* **Problem to work on**
If a line in the data below contains "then", copy it.

* **Data for analysis**
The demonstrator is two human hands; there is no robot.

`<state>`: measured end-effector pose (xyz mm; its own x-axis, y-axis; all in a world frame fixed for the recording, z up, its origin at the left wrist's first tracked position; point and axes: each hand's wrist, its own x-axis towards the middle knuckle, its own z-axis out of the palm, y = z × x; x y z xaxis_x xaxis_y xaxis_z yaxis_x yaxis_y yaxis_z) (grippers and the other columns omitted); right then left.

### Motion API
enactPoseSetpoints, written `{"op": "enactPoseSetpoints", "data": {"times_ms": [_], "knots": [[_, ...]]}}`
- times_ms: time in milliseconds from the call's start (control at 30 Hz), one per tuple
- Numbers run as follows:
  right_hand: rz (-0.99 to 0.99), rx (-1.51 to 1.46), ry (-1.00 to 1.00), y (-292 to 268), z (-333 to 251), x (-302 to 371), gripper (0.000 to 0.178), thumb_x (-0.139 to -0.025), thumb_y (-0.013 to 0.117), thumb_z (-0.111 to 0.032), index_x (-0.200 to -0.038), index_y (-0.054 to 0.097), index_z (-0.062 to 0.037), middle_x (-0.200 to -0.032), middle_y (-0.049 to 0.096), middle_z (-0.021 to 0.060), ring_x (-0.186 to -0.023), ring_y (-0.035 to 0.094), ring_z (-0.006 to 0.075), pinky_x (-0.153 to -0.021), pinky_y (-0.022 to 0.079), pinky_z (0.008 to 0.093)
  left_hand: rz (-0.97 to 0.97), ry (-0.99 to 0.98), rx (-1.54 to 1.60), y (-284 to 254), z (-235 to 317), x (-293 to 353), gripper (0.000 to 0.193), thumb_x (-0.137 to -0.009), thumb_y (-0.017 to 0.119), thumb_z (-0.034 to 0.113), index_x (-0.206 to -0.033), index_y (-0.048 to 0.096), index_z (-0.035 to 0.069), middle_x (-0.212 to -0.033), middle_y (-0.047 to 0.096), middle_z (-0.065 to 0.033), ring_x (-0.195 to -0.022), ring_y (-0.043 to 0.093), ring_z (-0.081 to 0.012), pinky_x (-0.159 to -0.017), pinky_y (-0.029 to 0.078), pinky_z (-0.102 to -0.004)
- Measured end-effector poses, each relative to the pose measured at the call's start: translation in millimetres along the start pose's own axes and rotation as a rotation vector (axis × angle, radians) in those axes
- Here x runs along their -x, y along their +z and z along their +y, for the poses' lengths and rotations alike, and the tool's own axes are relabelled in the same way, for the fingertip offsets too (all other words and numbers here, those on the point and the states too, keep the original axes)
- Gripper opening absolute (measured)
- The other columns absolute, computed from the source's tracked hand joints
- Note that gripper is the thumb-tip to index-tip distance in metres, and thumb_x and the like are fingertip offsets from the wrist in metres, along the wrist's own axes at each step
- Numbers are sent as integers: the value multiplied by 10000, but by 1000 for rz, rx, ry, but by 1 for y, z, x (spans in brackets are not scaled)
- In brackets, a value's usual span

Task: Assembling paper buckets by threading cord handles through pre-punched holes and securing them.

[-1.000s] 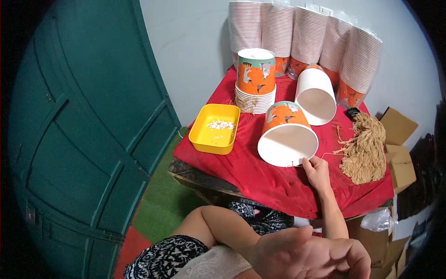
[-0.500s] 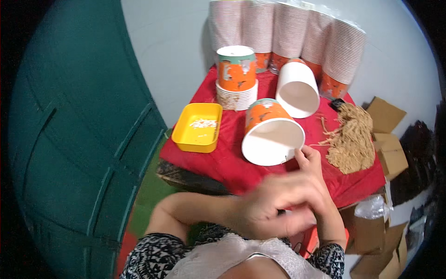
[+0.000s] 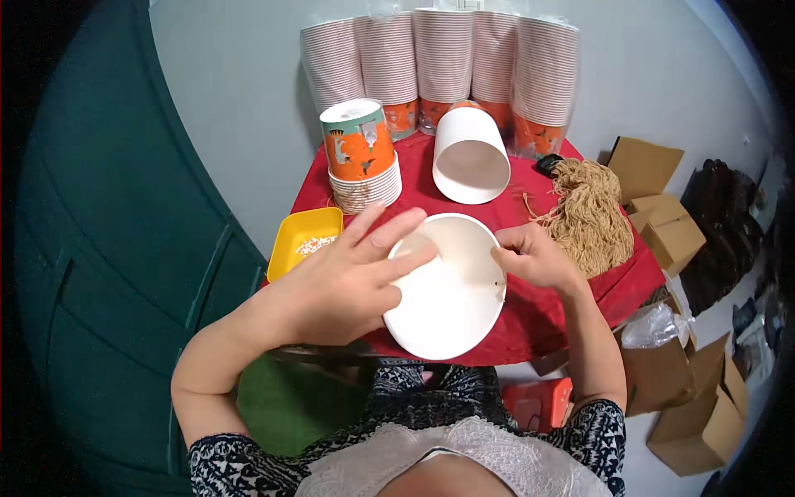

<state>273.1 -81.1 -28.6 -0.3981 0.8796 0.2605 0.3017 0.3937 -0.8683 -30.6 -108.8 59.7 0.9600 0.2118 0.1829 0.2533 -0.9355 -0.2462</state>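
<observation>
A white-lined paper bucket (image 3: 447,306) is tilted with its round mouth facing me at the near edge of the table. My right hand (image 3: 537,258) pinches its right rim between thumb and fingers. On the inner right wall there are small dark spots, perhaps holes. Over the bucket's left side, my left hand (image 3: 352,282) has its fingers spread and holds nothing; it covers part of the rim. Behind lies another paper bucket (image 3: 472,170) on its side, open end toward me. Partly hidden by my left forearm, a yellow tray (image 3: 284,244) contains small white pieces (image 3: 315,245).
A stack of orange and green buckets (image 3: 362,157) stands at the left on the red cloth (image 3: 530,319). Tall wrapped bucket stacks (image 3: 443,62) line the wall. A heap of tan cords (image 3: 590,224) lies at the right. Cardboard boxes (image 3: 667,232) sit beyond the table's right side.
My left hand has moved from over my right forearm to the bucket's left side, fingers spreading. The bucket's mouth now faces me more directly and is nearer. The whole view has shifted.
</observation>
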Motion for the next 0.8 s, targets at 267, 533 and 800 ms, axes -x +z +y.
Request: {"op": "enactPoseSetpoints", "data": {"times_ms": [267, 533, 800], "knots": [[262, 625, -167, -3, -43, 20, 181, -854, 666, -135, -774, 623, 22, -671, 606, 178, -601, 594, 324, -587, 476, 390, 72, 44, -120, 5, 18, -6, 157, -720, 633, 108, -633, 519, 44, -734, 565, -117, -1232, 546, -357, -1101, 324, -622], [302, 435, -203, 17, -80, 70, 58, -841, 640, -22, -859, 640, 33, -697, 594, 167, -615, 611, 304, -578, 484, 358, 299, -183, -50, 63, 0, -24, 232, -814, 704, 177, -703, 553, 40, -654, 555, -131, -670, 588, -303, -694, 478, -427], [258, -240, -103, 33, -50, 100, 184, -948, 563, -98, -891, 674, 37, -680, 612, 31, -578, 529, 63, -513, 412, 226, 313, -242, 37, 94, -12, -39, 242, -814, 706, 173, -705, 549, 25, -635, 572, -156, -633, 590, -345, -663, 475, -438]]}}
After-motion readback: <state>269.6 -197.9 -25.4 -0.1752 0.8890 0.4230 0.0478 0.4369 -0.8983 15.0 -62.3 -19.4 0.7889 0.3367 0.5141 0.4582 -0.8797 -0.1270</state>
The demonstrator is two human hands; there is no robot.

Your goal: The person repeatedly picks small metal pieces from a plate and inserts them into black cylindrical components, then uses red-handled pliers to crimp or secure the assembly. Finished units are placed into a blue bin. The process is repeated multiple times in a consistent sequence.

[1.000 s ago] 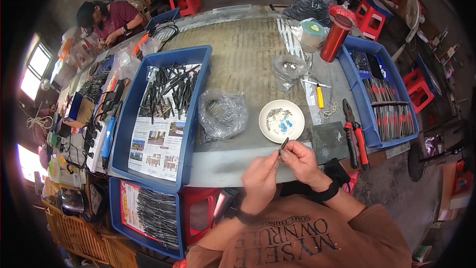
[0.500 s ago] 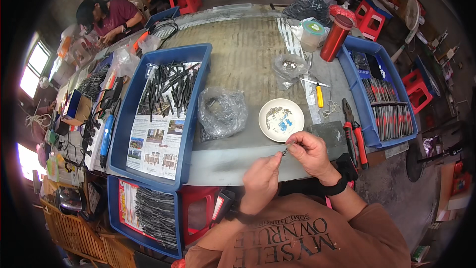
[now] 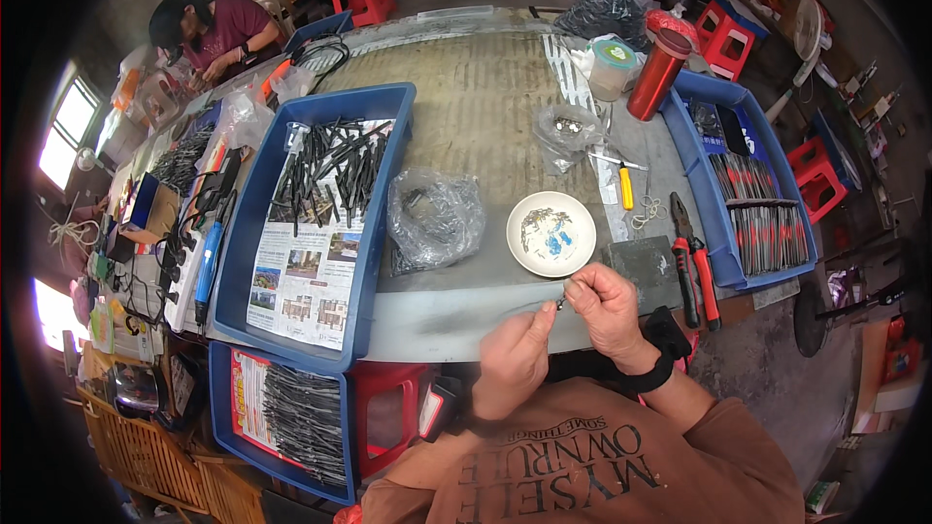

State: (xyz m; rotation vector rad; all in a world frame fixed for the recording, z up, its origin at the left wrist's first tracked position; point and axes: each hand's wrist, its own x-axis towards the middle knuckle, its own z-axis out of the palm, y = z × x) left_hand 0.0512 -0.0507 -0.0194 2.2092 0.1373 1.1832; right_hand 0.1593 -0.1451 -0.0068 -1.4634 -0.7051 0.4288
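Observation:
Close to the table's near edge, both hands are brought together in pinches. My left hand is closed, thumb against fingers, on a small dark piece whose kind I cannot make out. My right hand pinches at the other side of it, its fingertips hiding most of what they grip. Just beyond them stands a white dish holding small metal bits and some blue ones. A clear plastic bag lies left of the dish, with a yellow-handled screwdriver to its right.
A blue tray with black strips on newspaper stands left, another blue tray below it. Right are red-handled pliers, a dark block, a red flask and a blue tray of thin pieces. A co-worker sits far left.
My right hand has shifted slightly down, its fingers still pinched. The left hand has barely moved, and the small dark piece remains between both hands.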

* **Task solution**
`<state>`: measured end-effector pose (xyz mm; its own x-axis, y-axis; all in a world frame fixed for the recording, z up, its origin at the left wrist's first tracked position; point and axes: each hand's wrist, its own x-axis towards the middle knuckle, its own z-axis out of the palm, y = z × x; x y z xaxis_x xaxis_y xaxis_z yaxis_x yaxis_y yaxis_z) (grippers and the other columns omitted); right then left.
Your goal: The person repeatedly picks small metal pieces from a plate and inserts them into black cylindrical components, then uses red-handled pliers to crimp or secure the assembly. Finished units are placed into a blue bin. The process is repeated multiple times in a consistent sequence.

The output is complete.